Violenze, a processo psichiatra di Lodi

Proseguirà nell’aula del tribunale di Lodi la battaglia dello psichiatra A.M., 55 anni, di Lodi, a lungo in servizio nel reparto di Codogno, per professare la sua innocenza: all’esito di una lunga e combattuta udienza preliminare ieri il professionista è stato rinviato a giudizio, con l’accusa di violenza sessuale a carico di sei ex pazienti. Consenzienti all’epoca dei fatti, questa una delle linee difensive, ma poi pentite al punto di raccontare tutto ai carabinieri e soprattutto, secondo la procura della Repubblica potenzialmente vittime di un “abuso di autorità” che, da codice penale, può essere sufficiente per integrare il reato. Donne che avevano tra i 18 e i 35 anni e che si erano rivolte al medico, anche a lui indirizzate dall’Azienda ospedaliera, per disturbi psichici, a partire dalla depressione. E che per terapia dovevano assumere anche psicofarmaci. Tre delle parti offese si sono costituite parte civile. L’Azienda ospedaliera di Lodi è stata citata a sua volta come responsabile civile riguardo a fatti che potrebbero venir ritenuti connessi al servizio pubblico che era assegnato al medico. Il difensore incaricato dall’Ao, Giorgio Bottani, ha insistito per archiviare la posizione del medico. L’avvocato del medico, Olivo Rinaldi, ha tra l’altro contestato l’utilizzabilità dell’incidente probatorio nel quale la pubblica accusa aveva trovato riscontri all’esito delle indagini che erano state condotte dai carabinieri della compagnia di Codogno, prendendo le mosse dalla segnalazione giunta da due giovani ex pazienti alla fine del 2010.
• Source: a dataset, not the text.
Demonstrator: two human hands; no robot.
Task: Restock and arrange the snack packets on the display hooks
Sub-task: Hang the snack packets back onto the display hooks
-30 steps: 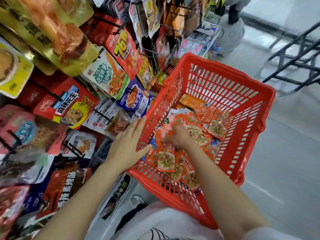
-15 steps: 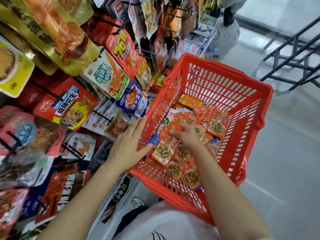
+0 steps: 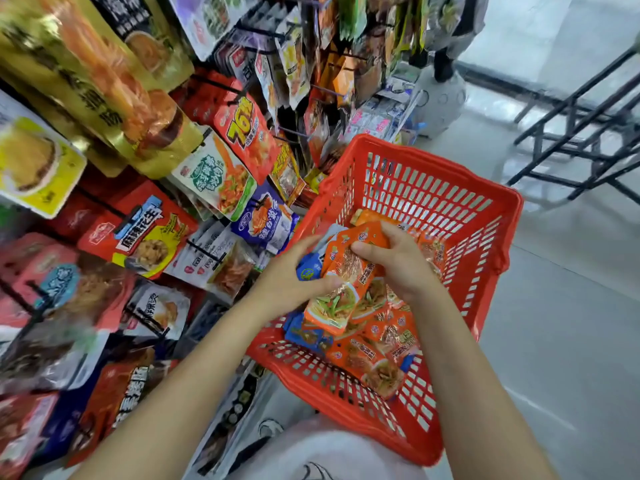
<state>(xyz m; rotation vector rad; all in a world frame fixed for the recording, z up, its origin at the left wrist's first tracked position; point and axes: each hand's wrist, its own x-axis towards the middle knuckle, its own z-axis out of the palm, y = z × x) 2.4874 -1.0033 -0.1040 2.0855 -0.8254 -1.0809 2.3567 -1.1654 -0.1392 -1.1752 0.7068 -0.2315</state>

«A mio parere questo procedimento è stato molto ben istruito - osserva l’avvocato Paolo Sorlini di San Donato Milanese, uno dei legali di parte civile in questa vicenda -: sono convinto che, al di là delle numerose eccezioni difensive, questa vicenda fosse inevitabilmente destinata a chiarirsi nel dibattimento, e, da cittadino e da consumatore, ritengo che l’Azienda ospedaliera sia il primo soggetto ad aver interesse a che si accerti la verità dei fatti. Queste donne erano utenti dell’Ao, questo psichiatra lavorava per l’Ao. Il rinvio a giudizio, in un’ottica di chiarimento e ricostruzione dell’accaduto, può anche essere visto come un atto di garanzia, senza alcuna presunzione di colpevolezza. Se però verranno dimostrati rapporti sessuali tra un dipendente pubblico e persone a lui affidate in cura, mia opinione è che questo non rientri in un concetto di normalità».